The basic authentication will create challenge while performance testing the websites in stage or other environments(part of a pipeline or outside ) mainly on the caching behavior — the basic authentications enabled websites are skipped from caching, the workaround is disabling the basic authentication whenever the performance testing is executed in the environment(or execute the testing with basic authentication but the test result will not reflect the live behavior).

IP Restriction:

IP restriction helps you to allow only the known IPs to access the non-production URLs, whitelist the known IP ranges so that the external search engines will not have access to crawl/index the non-production websites but the intended users will be able to access the non-prod websites for testing.

The IP restriction can be enabled in load balancer or web server, the webserver will give more control and flexibility to modify the restrictions whenever required by the development team.

IP restriction configuration for Apache 2.4 Virtualhost

<Location />
<RequireAny>
Require ip xxx.xx.0.0/24
Require ip xxx.xx.0.0/24
</RequireAny>
</Location>

If the same configuration is shared for different environments, enable the IP restriction based on the condition(e.g based on an ENV_TYPE environment variable or based on the incoming domain value)

<Location />
<If "'${ENV_TYPE}' =~ m#(dev|uat|stage)#">
<RequireAny>
Require ip xxx.xx.0.0/24
Require ip xxx.18.0.0/24
</RequireAny>
</If>
</Location>

The main challenge of IP whitelisting is enabling the Whitelist rules while working with distributed teams and the dynamic IP’s involved to access the servers.

Robots Meta Tag:

The robots metatag in the page source can help to keep the non-production URL’s out of the search engine index, enable the required robots meta tag in the page source, you need to apply the required custom logic to enable the meta tag only for non-prod environments.

<meta name="robots" content="noindex, nofollow, noarchive, nosnippet, nocache" />

noindex — Do not show this page in search results.

nofollow — Do not follow the links on this page.

noarchive — Do not show a cached link in search results.

nosnippet — Do not show a text snippet or video preview in the search results for this page

nocache — Same as noarchive, but only used by MSN/Live.

The challenge with this approach is the robots metatag can be applied only for HTML resources, not for different assets — pdf, png, jpg and etc also compare to the above two approaches the search engines should crawl all the individual pages to identify the pages are not enabled for indexing.

Robots Meta Tag HTTP header:

The X-Robots-Tag in the HTTP response header can help to keep the non-production URL’s out of the search engine index, the response header can be enabled for both HTML documents and other assets. Better to add this header to the response of all non-prod resources through webserver e.g Apache.

Configuration for Apache Virtualhost

Header set X-Robots-Tag “noindex, nofollow, noarchive, nosnippet, nocache”

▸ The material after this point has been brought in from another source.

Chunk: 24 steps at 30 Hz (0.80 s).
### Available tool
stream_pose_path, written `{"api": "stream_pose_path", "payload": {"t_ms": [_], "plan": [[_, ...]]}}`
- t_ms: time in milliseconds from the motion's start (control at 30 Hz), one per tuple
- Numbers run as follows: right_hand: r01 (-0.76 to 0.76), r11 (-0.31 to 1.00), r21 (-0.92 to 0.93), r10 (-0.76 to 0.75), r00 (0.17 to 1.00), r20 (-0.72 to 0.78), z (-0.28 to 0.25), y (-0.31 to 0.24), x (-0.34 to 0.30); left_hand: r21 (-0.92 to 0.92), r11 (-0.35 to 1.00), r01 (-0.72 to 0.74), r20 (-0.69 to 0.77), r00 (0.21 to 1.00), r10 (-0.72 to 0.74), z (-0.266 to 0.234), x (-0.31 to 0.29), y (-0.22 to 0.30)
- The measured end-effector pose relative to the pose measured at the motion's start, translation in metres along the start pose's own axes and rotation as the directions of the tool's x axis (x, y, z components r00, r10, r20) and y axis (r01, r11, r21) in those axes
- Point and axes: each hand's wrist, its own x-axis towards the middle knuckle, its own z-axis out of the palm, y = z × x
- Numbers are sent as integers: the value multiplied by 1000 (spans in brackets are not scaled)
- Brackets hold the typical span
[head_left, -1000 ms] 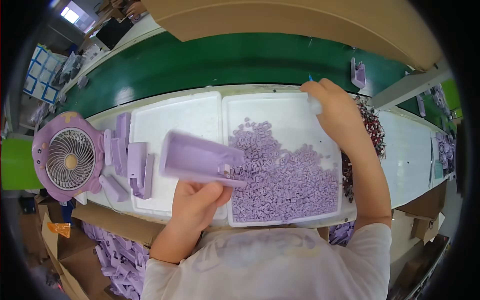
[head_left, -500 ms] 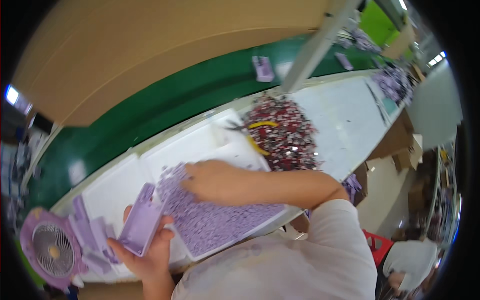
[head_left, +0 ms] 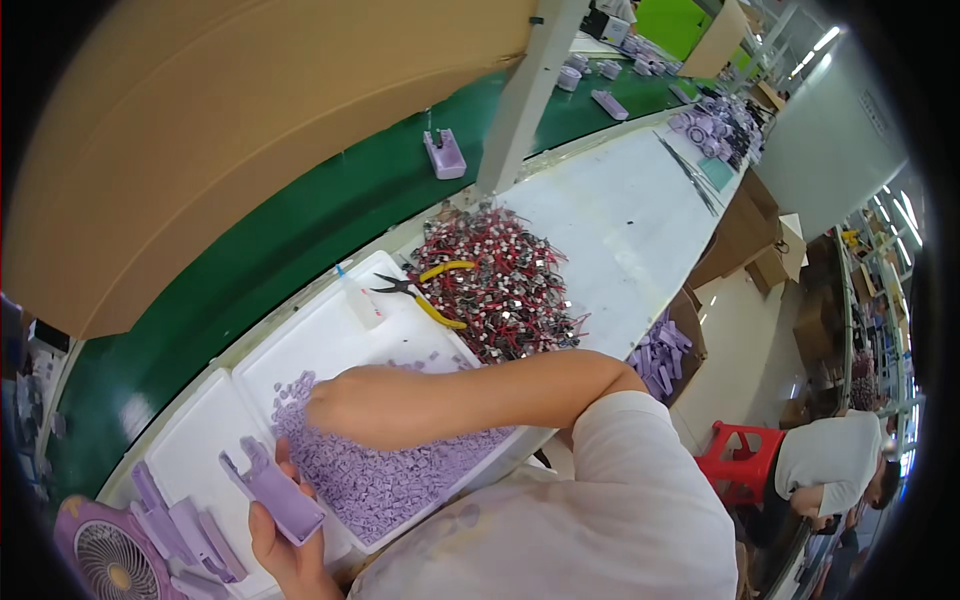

If the same configuration is shared for different environments, enable the header based on the condition(e.g based on an ENV_TYPE environment variable or based on the incoming domain value)

<Location />
<If "'${ENV_TYPE}' =~ m#(dev|uat|stage)#">
Header set X-Robots-Tag "noindex, nofollow, noarchive, nosnippet, nocache"
</if>
</Location>

This approach is very easy to manage compared to enabling the metatag in the page source, the search engines should crawl all the individual pages to identify the pages that are not enabled for indexing.

Robots TXT:

Robots.txt file gives the instruction to search engines not to crawl the websites through Disallow tags but this will not ensure the pages are excluded from the index. The pages blocked by robots.txt can still appear in the index if the page is linked from external sources.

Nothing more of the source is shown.